▶ [Task description] Your task is to copy the data exactly while leaving out every picture.
━━━
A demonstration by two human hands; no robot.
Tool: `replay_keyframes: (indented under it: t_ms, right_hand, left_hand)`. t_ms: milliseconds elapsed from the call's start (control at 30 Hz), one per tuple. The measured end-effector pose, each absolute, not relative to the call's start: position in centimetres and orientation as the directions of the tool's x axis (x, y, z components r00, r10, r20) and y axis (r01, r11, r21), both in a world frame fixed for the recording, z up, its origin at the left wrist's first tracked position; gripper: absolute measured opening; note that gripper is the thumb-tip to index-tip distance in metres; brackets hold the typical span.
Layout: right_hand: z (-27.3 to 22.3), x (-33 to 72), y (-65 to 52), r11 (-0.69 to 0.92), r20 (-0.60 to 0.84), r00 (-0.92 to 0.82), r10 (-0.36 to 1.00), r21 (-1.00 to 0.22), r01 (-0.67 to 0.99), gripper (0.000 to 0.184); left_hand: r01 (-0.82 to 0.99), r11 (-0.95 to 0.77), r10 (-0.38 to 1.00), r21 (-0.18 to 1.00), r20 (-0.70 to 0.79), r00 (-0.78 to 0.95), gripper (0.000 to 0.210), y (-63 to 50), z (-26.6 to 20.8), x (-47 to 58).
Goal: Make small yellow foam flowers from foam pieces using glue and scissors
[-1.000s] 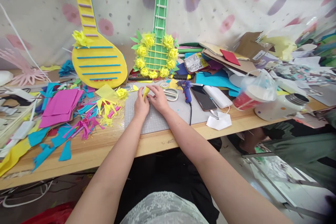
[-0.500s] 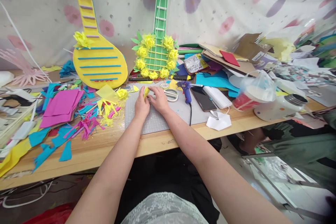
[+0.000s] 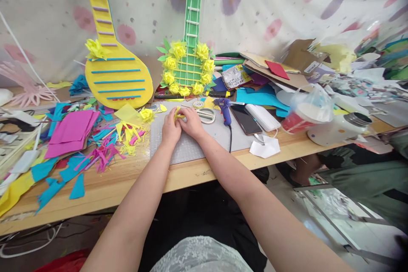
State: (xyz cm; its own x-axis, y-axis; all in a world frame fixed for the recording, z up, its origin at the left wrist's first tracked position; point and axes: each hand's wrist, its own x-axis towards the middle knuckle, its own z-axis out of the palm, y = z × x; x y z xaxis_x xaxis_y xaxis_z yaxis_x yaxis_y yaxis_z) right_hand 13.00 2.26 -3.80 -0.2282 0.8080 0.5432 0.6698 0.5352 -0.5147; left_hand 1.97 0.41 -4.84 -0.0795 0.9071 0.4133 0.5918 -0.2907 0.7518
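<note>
A small piece of yellow paper (image 3: 177, 113) is pinched between my two hands over the grey cutting mat (image 3: 188, 153). My left hand (image 3: 171, 129) is closed around its lower part. My right hand (image 3: 191, 123) has its fingertips closed on the paper from the right. Much of the piece is hidden by my fingers. White-handled scissors (image 3: 206, 115) lie just right of my right hand. Beyond them rests a purple glue gun (image 3: 225, 111) with its cord trailing forward. A yellow paper flower (image 3: 146, 114) sits to the left of my hands.
A yellow lute-shaped craft (image 3: 119, 78) and a green one (image 3: 188, 68) ringed with yellow flowers lean at the back. Magenta sheets (image 3: 72, 133) and scraps cover the left. A phone (image 3: 246, 120), a white power bank (image 3: 262, 117), a bagged cup (image 3: 307, 112) and an open jar (image 3: 339, 129) stand right.
The fingers of my right hand have shifted on the yellow paper, and a strip of it now shows between my hands. The view has moved slightly to the right.
</note>
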Motion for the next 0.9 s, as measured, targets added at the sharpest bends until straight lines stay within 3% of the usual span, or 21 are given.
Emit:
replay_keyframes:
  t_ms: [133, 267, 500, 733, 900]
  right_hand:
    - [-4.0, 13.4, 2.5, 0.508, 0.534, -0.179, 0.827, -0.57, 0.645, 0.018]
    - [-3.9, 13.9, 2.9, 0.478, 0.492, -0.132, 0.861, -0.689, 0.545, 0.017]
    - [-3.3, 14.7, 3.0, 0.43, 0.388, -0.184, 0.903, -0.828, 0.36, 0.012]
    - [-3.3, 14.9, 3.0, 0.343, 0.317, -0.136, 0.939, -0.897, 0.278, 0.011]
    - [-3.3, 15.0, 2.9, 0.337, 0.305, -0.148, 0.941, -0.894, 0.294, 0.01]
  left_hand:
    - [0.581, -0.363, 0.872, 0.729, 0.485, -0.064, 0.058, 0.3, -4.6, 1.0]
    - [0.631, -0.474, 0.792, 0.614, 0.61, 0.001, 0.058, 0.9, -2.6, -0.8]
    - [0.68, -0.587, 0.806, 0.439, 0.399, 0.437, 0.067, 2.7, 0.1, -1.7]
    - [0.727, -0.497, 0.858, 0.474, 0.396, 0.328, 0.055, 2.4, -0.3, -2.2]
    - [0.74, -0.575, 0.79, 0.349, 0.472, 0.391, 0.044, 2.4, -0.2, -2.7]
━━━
▶ [Answer for the task]
A demonstration by two human hands; no robot.
Tool: `replay_keyframes: (indented under it: t_ms, right_hand, left_hand)`. t_ms: milliseconds elapsed from the call's start (control at 30 Hz), one per tuple. The measured end-effector pose, each absolute, not relative to the call's start: position in centimetres and orientation as the directions of the tool's x axis (x, y, z components r00, r10, r20) and y axis (r01, r11, r21), both in a world frame fixed for the recording, z up, its origin at the left wrist's first tracked position; gripper: absolute measured opening; note that gripper is the thumb-tip to index-tip distance in metres; brackets hold the typical span.
Layout: right_hand: z (-27.3 to 22.3), x (-33 to 72), y (-65 to 52), r11 (-0.69 to 0.92), r20 (-0.60 to 0.84), r00 (-0.92 to 0.82), r10 (-0.36 to 1.00), r21 (-1.00 to 0.22), r01 (-0.67 to 0.99), gripper (0.000 to 0.184); left_hand: r01 (-0.82 to 0.99), r11 (-0.95 to 0.77), r10 (-0.38 to 1.00), r21 (-0.18 to 1.00), r20 (-0.70 to 0.79), r00 (-0.78 to 0.95), gripper (0.000 to 0.210), y (-63 to 50), z (-26.6 to 20.8), x (-47 to 58).
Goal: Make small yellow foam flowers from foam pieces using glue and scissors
[-1.000s] 
[-0.500s] 
[+0.000s] 
State: (xyz cm; its own x-axis, y-axis; all in a world frame fixed for the recording, z up, its origin at the left wrist's first tracked position; point and axes: each hand's wrist, its own x-axis towards the middle knuckle, its own z-axis out of the palm, y = z × x; x y z xaxis_x xaxis_y xaxis_z yaxis_x yaxis_y yaxis_z) right_hand 13.00 2.26 -3.80 -0.2282 0.8080 0.5432 0.6698 0.5352 -0.5147; left_hand 1.97 0.41 -4.84 -0.0795 0.9071 0.4133 0.5918 -0.2907 0.7518
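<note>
A small piece of yellow paper (image 3: 177, 113) is pinched between my two hands over the grey cutting mat (image 3: 188, 153). My left hand (image 3: 171, 129) is closed around its lower part. My right hand (image 3: 191, 123) has its fingertips closed on the paper from the right. Much of the piece is hidden by my fingers. White-handled scissors (image 3: 206, 115) lie just right of my right hand. Beyond them rests a purple glue gun (image 3: 225, 111) with its cord trailing forward. A yellow paper flower (image 3: 146, 114) sits to the left of my hands.
A yellow lute-shaped craft (image 3: 119, 78) and a green one (image 3: 188, 68) ringed with yellow flowers lean at the back. Magenta sheets (image 3: 72, 133) and scraps cover the left. A phone (image 3: 246, 120), a white power bank (image 3: 262, 117), a bagged cup (image 3: 307, 112) and an open jar (image 3: 339, 129) stand right.
The fingers of my right hand have shifted on the yellow paper, and a strip of it now shows between my hands. The view has moved slightly to the right.
</note>
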Motion for the next 0.9 s, as measured, targets added at the sharpest bends until straight lines stay within 3% of the usual span, or 21 are given.
Emit:
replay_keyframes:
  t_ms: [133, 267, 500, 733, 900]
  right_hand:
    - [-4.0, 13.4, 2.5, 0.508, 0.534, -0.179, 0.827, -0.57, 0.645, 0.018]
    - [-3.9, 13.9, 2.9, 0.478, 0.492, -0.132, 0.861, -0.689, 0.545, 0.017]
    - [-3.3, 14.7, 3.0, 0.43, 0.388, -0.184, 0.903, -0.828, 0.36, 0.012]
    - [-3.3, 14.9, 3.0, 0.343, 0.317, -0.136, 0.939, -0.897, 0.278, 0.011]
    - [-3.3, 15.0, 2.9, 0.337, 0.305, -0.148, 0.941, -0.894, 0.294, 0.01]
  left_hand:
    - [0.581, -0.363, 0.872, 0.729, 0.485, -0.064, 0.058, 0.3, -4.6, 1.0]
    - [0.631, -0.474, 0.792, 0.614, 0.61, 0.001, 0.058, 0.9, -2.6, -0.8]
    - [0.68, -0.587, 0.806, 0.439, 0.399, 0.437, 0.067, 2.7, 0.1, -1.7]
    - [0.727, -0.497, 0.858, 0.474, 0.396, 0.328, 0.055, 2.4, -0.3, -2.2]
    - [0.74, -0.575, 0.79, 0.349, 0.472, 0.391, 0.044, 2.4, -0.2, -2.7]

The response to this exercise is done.